Kein Alkohol und keine Drogen im Straßenverkehr
Der „Bund gegen Alkohol und Drogen im Straßenverkehr“ war auch in diesem Jahr wieder mit seinem Fahrsimulator für eine Woche an der FOSBOS. Dabei konnten die Schüler sehr realistisch erfahren, welche Auswirkungen Alkohol und Drogen auf die Fahrtüchtigkeit im Straßenverkehr haben.
Die Schulsozialpädagogin der FOSBOS Weißenburg, Katharina Koelbel, organisierte und begleitete diesen Workshop. Neben den Übungen am Fahrsimulator gab es im Rahmen des Workshops auch Vorträge über die aktuellen Unfallstatistiken und Unfallursachen sowie über rechtliche Konsequenzen, die den jungen Menschen ein umfassendes Verständnis für die Problematik vermittelten.
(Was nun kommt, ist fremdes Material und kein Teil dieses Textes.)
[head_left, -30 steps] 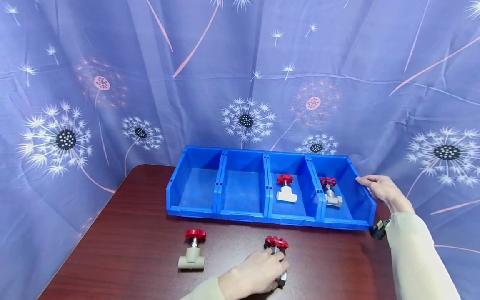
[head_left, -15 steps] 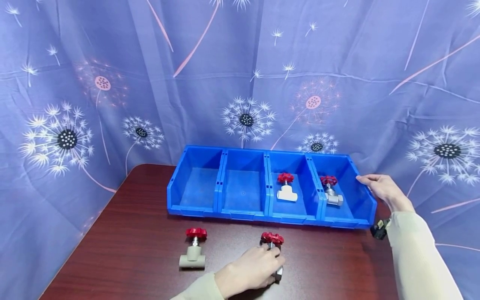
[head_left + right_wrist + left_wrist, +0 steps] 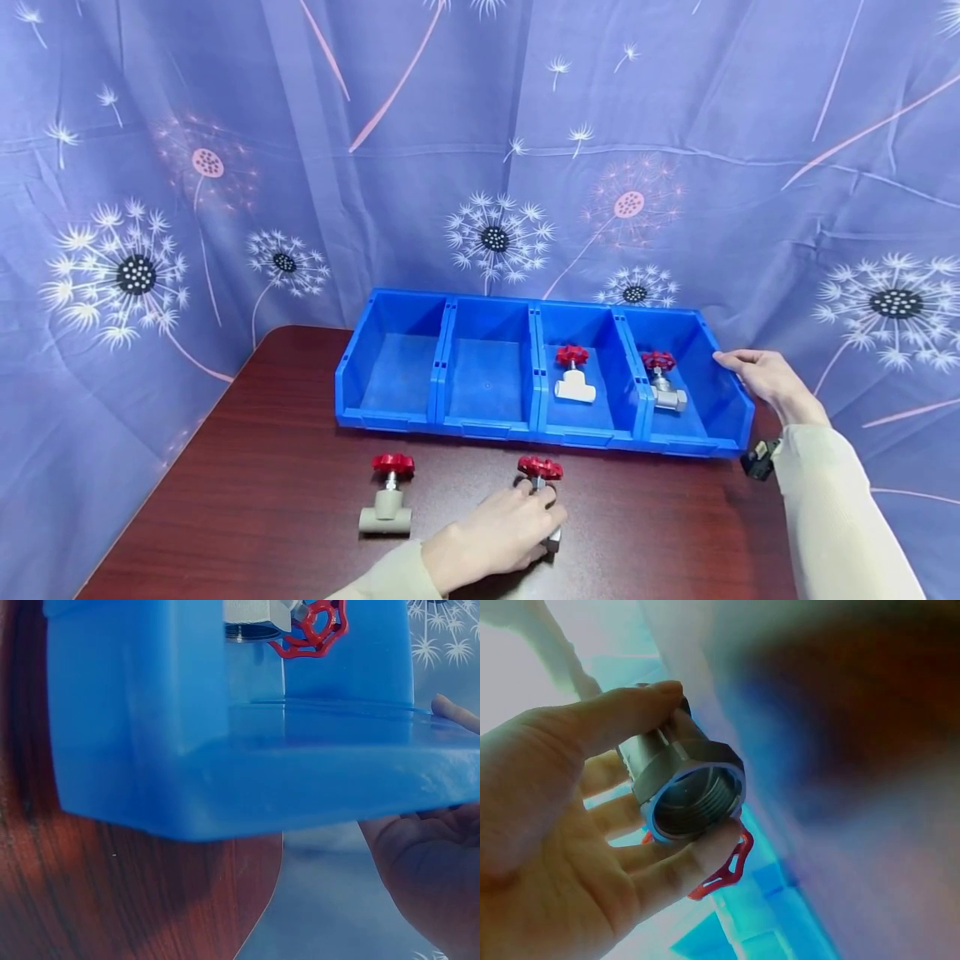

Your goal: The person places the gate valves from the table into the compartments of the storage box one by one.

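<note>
My left hand (image 3: pixel 501 529) grips a metal gate valve (image 3: pixel 540 468) with a red handwheel, low over the front of the table. In the left wrist view, thumb and fingers wrap its body, and the valve's threaded hex end (image 3: pixel 697 769) faces the camera. My right hand (image 3: pixel 772 383) holds the right side wall of a blue four-part bin (image 3: pixel 487 431), thumb over the rim and palm outside. Inside the rightmost compartment lies another metal valve (image 3: pixel 666 398) with a red handwheel. A white tee-shaped valve (image 3: pixel 574 387) lies one compartment to its left.
On the brown table (image 3: pixel 247 467), left of my left hand, stands a grey-beige tee-shaped valve (image 3: pixel 386 512) with a red handwheel. The bin's two left compartments show only bare floors. A purple dandelion-print curtain (image 3: pixel 405 200) hangs close behind the bin.
My left hand has shifted slightly left and away from me, carrying the metal valve along. The right hand stays on the bin wall, and the bin has not visibly moved.
</note>
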`<action>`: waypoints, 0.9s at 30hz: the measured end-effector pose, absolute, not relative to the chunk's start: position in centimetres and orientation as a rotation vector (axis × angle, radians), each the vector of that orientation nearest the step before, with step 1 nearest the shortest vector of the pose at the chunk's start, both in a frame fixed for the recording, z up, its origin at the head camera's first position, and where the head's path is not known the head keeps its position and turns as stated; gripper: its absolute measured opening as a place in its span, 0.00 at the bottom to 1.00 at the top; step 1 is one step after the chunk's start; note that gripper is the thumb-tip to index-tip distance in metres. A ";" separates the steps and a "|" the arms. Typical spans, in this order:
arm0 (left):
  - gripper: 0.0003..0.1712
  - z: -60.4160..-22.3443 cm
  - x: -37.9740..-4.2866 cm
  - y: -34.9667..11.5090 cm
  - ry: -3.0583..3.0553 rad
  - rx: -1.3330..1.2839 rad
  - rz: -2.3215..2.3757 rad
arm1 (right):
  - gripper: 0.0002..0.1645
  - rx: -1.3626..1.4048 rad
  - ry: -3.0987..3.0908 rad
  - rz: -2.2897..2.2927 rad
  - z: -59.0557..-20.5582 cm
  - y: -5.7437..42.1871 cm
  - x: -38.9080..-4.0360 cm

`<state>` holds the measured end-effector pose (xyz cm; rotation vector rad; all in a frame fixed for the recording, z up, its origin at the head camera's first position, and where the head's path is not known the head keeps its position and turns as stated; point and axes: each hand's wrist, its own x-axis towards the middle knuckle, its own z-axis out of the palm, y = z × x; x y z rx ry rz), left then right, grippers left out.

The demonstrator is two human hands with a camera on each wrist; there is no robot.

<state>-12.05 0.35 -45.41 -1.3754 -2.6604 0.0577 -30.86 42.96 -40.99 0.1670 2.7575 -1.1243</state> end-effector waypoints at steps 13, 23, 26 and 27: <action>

Der realitätsnahe Fahrsimulator simulierte eine Verlangsamung der Reaktionszeit und eine Einengung des Sichtfeldes. Die Benutzer erhielten so eine Vorstellung davon, wie sich ihr Wahrnehmungsvermögen und ihre Fahrtauglichkeit unter Alkoholeinfluss nachteilig verändern.
Besonders beeindruckend war für die SchülerInnen dabei die Simulation einer „Discofahrt“, bei der im Simulator laute und aufdringliche Mitfahrer authentisch nachgespielt und die dadurch erfolgende Ablenkung und entstehende Gefahren verdeutlicht wurden.